Complaints raise concerns about how N.B. RCMP handled some allegations of sexual violence
CBC
Police and Public Trust, a project of the CBC News Atlantic investigative unit, scrutinizes the largely off-limits police complaint and discipline systems across the region. Journalists are using access to information laws and, in some cases, court challenges to obtain discipline records and data.
Three years ago, an RCMP constable from the Moncton area was accused of belittling and laughing at a woman while taking her complaint of sexual assault.
That same year, another complaint came in from the Oromocto area, from someone who felt a sexual abuse investigation involving her daughter was inadequate. She also said they weren't kept up to date on its status.
The RCMP found neither complaint to be substantiated, but they are examples of more than 30 allegations from members of the public about how RCMP officers in New Brunswick investigated complaints of sexual violence.
CBC Investigates obtained eight years' worth of complaints about how the RCMP investigated a range of crimes, totalling more than 2,600 allegations made against the RCMP.
The data was obtained through access to information as part of CBC's ongoing Police and Public Trust project, which takes the public inside the often-opaque systems of police complaints and discipline across Atlantic Canada.
Of the more than 2,600 allegations made against the RCMP, only three per cent were found to be supported.

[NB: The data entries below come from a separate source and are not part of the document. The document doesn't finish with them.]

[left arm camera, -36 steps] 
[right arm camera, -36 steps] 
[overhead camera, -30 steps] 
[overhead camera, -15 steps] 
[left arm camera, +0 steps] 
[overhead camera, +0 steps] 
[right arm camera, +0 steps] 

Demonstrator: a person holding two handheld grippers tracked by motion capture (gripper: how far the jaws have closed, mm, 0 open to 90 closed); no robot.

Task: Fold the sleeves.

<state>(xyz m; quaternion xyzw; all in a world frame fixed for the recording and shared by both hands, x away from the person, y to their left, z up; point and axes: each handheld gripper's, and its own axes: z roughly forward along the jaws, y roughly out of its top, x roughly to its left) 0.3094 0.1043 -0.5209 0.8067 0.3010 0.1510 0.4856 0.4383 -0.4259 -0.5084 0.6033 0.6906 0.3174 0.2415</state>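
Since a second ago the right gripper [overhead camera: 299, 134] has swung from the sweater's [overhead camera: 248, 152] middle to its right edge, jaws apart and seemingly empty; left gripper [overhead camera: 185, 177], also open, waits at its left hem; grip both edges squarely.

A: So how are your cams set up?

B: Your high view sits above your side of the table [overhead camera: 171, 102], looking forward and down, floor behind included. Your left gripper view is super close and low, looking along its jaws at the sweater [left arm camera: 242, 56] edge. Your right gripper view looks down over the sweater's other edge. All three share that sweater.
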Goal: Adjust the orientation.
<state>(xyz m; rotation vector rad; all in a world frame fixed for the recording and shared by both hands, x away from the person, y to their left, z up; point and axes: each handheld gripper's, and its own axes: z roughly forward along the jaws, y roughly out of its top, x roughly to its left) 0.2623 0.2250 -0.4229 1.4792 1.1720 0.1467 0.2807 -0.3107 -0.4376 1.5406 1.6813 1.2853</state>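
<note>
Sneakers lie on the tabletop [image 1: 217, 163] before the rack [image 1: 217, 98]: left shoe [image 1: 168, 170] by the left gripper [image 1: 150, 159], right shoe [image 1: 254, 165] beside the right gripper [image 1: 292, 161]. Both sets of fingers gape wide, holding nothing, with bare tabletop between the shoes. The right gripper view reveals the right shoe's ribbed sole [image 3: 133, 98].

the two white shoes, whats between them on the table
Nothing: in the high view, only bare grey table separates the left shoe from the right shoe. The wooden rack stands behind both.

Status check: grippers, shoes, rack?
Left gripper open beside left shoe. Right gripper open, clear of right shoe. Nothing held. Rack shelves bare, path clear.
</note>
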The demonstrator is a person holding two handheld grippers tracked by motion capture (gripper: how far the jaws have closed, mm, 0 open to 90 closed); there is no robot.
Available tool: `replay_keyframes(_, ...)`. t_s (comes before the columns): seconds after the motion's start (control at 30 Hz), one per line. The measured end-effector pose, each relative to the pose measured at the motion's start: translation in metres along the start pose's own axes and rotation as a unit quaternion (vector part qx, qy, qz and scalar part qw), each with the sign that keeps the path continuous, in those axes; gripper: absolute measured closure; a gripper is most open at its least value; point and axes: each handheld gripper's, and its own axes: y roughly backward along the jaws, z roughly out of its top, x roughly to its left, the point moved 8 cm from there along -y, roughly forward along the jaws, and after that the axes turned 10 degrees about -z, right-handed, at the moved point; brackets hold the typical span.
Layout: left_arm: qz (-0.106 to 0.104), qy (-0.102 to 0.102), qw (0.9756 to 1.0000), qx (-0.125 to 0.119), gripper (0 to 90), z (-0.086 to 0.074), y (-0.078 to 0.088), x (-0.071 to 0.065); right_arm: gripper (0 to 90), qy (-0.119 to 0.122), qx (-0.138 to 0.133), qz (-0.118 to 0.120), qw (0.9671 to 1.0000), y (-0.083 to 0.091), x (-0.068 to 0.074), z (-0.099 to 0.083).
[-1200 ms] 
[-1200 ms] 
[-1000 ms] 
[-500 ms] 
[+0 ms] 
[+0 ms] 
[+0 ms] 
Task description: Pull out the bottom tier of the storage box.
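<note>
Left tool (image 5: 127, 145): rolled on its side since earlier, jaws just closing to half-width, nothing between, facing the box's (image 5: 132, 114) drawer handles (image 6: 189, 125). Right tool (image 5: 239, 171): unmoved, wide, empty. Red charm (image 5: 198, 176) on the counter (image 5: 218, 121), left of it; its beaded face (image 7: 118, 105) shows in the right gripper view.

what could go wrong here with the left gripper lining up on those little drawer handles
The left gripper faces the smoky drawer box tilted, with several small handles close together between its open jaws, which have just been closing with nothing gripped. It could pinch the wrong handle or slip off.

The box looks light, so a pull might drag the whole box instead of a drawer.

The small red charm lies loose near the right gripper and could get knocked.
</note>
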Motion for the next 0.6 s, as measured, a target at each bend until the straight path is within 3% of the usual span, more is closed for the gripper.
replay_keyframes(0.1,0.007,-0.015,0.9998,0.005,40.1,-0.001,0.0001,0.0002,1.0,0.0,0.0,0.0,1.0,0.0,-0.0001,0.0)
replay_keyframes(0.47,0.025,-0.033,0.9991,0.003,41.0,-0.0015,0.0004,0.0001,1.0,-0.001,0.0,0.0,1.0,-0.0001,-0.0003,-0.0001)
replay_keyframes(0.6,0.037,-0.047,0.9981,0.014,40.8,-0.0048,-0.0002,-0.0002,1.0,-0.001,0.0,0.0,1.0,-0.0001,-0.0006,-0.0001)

Half were found to be unsupported, 17 per cent were resolved informally and 16 per cent were withdrawn. Some were still under investigation when the data was sent to CBC.
Another complaint, from the Sackville area in 2018, was resolved informally after a woman said she was yelled at by an RCMP sergeant over the phone "when she tried to inquire as to why her sexual assault complaint was concluded without charges being laid." She also said the RCMP failed to do a thorough investigation into her case.
Andie Marks works with Sexual Violence New Brunswick as an advocate for people who have experienced sexual violence. She works with the RCMP to review their sexual violence case files on a quarterly basis, and said she hopes the complaints made against the RCMP will help everyone do better.
"I think all of those complaints are things that will hopefully then allow the RCMP to put in place things so that they don't happen anymore, and that we can also support them in that work," said Marks, who is Sexual Violence New Brunswick's justice lead.
There were 2,168 sexual assaults and 1,138 "other sexual violations" reported to the RCMP between 2018 and 2022, according to the provincial government's crime dashboard.
Nearly 47 per cent of the sexual assault charges and 55.5 per cent of the "other sexual violations" were "cleared." That means police charged someone, recommended a charge against someone, or had enough information to lay or recommend a charge but didn't for a variety of reasons, such as the death of a witness.
In recent years, the RCMP rolled out a course for sexual offence investigators that is mandatory for front-line officers across Canada, according to New Brunswick RCMP spokesperson Cpl. Hans Ouellette.
The force still doesn't have 100 per cent of its officers trained in the specialized skills needed to interview victims. But as of October, 61 per cent of the RCMP's workforce in the province had taken the course, including 86 per cent of front-line officers.